Сгущал ли намеренно краски священник, играл ли он роль?.. Так спрашивал себя Дюрталь, замечая, как тот упорно преследует в течение некоторого времени одни и те же темы. Дюрталь иногда пытался переменить беседу, но аббат с кроткой усмешкой придавал ей опять желательное ему направление.

Считая, что Дюрталь уже достаточно насыщен мистическими произведениями, он стал реже говорить о них и казалось все помыслы свои устремил на монашеские ордена и особливо на орден святого Бенедикта. Весьма искусно пробудил в Дюртале любопытство к этому учреждению, наводил его на вопросы, и, раз укоренившись на этой почве, уже не сходил с нее.

Это началось с разговора о древнем церковном пении.

— Вы правы, любя его, — заметил аббат. — Независимо от стороны богослужебной и художественной, церковное пение утишает, если верить святому Юстину, искушения и вожделения плоти «affectiones et concupiscentias carnis sedat». Но позвольте сказать вам, вы знаете его только понаслышке. В настоящее время в храмах не найти истинных древних песнопений, вам подносят подделки, более или менее смелые, то же самое что и с целебными изделиями медицины.

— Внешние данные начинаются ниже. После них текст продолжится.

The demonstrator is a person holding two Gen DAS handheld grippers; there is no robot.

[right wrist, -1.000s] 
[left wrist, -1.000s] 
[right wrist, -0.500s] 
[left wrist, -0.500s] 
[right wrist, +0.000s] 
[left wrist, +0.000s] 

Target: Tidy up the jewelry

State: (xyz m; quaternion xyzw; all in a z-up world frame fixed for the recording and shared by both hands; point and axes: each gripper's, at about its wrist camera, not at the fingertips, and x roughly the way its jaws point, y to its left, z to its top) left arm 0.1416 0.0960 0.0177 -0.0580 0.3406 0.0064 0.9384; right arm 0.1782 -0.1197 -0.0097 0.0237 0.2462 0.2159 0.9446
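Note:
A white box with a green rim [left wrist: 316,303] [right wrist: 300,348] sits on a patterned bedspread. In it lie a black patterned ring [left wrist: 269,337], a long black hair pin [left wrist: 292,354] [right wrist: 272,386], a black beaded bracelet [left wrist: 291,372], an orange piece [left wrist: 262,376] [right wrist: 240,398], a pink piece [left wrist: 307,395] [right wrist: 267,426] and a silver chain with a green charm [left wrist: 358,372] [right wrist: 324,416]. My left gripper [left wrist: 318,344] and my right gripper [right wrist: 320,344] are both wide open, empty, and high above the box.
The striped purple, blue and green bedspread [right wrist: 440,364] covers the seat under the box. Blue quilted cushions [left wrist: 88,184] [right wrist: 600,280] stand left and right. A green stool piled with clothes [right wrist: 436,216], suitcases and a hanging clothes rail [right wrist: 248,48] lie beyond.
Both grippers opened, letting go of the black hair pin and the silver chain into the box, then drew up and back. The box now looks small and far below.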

Все моления, которые еще удержались до сих пор в церковных хорах, исполняются неверно. Хотя бы, например, «Tantum ergo». Оно почти правильно поется до стиха «Praestet fides» [32], отсюда сбивается с пути. Не считается с весьма ощутимыми оттенками грегорианской мелодии, предписанными в тот миг, когда текст возвещает бессилие разума и всемогущую помощь Веры. Эти подделки выступают еще явственнее, когда после повечерия слушаешь «Salve Regina» [33]. Ее сокращают больше, чем на половину, иссушают, обесцвечивают, отсекают ударения, превращают в обрубок пошлой музыки. Вы заплакали бы с досады, если б сперва ознакомились с этим величественным гимном в исполнении траппистов, и послушали бы потом, как голосят его в парижских церквах.

Кроме вносимых ныне изменений в мелодию, бессмысленна повсюду и самая манера, с которой завывают древние песнопения! Одно из первых условий их хорошей передачи требует, чтобы голоса лились вместе, чтобы все они пели одновременно, совпадая слово в слово, нота в ноту. Необходимо, одним словом, единство.

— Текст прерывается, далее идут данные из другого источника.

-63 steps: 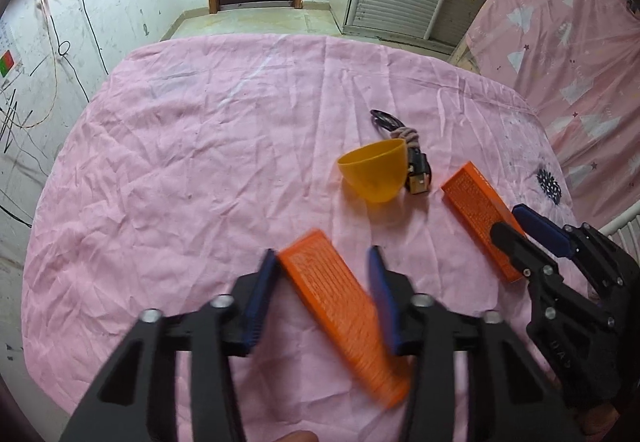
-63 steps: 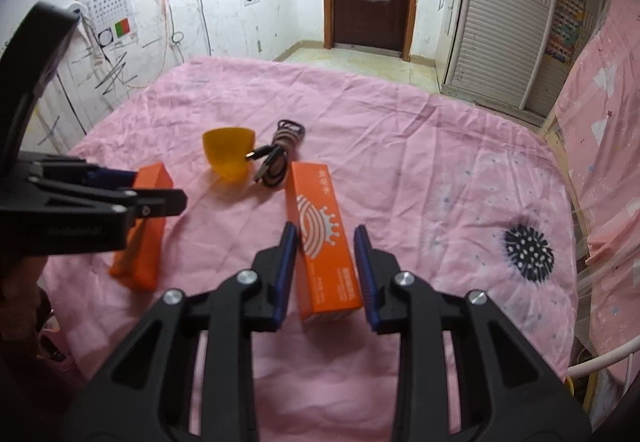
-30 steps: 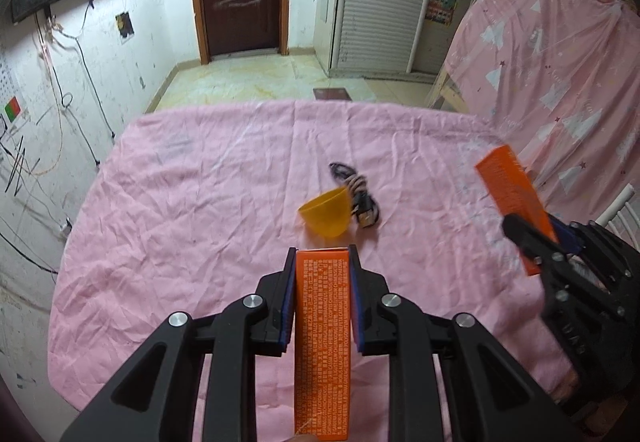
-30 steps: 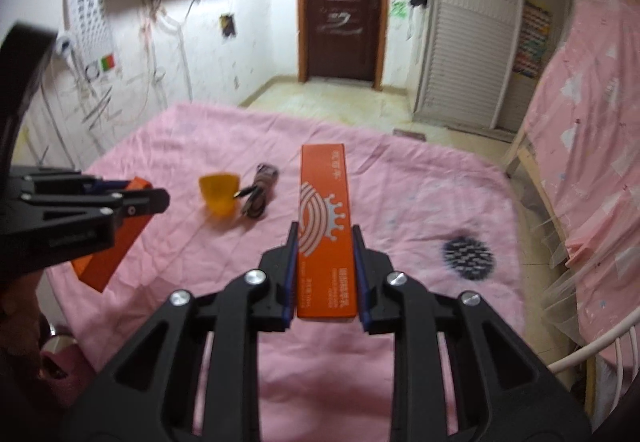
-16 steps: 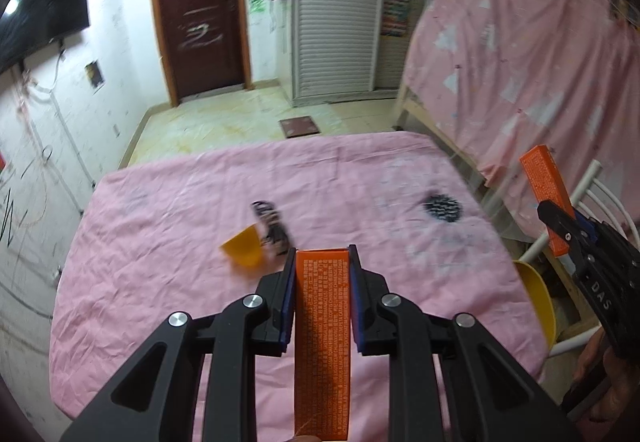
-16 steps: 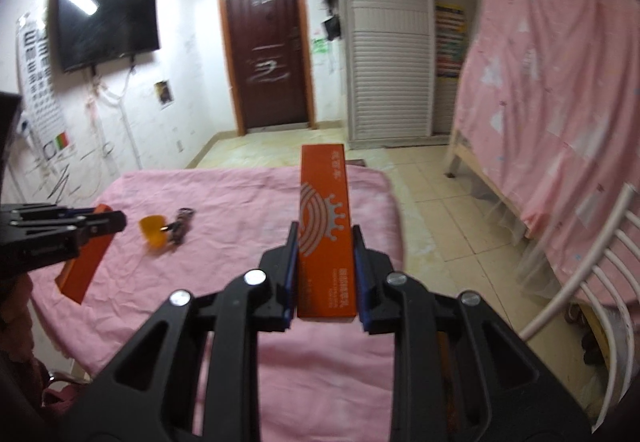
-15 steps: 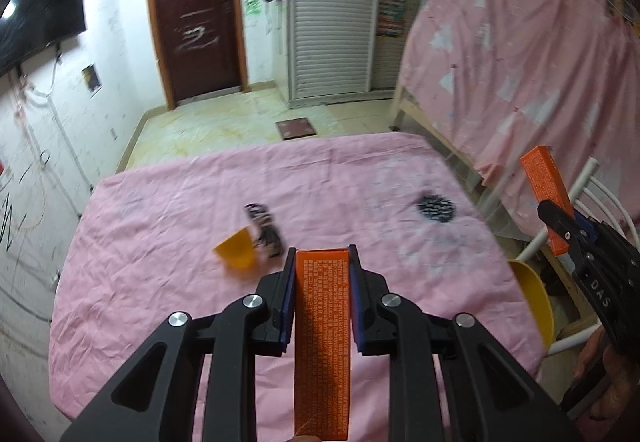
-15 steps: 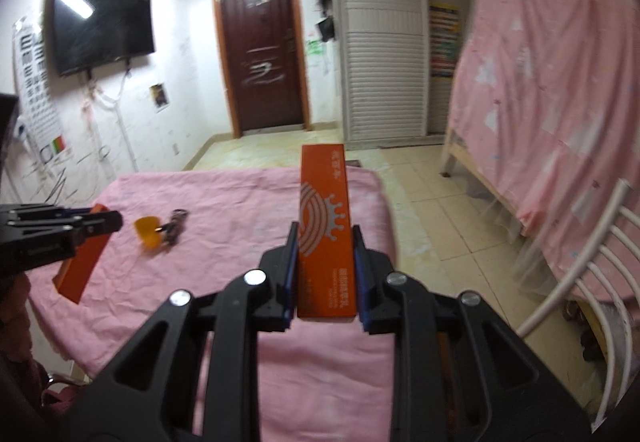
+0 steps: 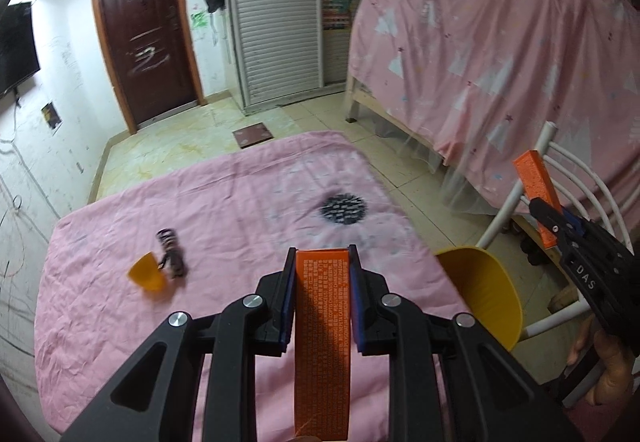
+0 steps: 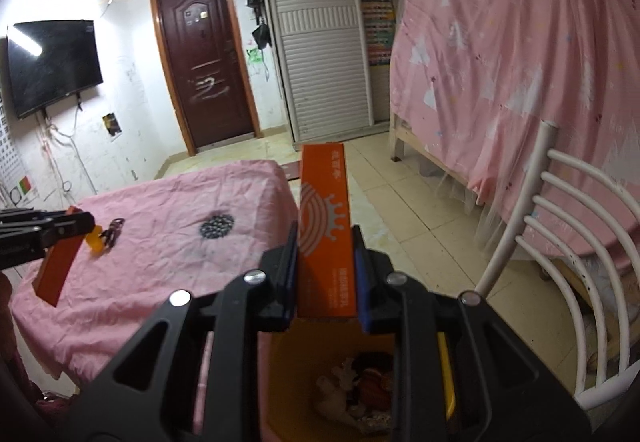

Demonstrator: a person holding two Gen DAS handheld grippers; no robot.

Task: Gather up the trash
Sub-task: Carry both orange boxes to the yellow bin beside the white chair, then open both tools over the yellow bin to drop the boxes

Вы можете убедиться сами, что с грегорианской мелодией обходятся иначе. Каждый голос обособляется и звучит на собственный страх. Возвышенная музыка не терпит аккомпанемента. Ее следует петь в чистоте и без органа. Самое большее, что инструмент допустим для указания тона или ровно настолько, чтобы в потребных случаях под сурдинку провести линию, подчеркивающую голоса. Нечего говорить, что совсем по иному поступают наши певчие!

— Да, я знаю, — ответил Дюрталь. — Слушая церковное пение в Сен-Сюльпис, Сен-Северин или Нотр-Дам-де-Виктуар, я не забываю его деланности; но согласитесь, что даже в таком виде оно все же восхитительно! Я не защищаю подлога и при внесении фиоритур, ложностей музыкальных пресечений, преступного аккомпанемента, пошлого концертного тона, которым облекают древнюю песнь в Сен-Сюльпис; но что же делать? За отсутствием оригинала я вынужден довольствоваться более или менее плохой копией и повторяю, что даже в таком виде эта дивная, чарующая меня музыка!

Аббат спокойно ответил:

— Но почему непременно слушать поддельное пение, когда вы можете наслаждаться подлинным? Могу вам сказать, даже в Париже есть церковь, где оно сохранилось неприкосновенным и исполняется согласно измененным мною правилам.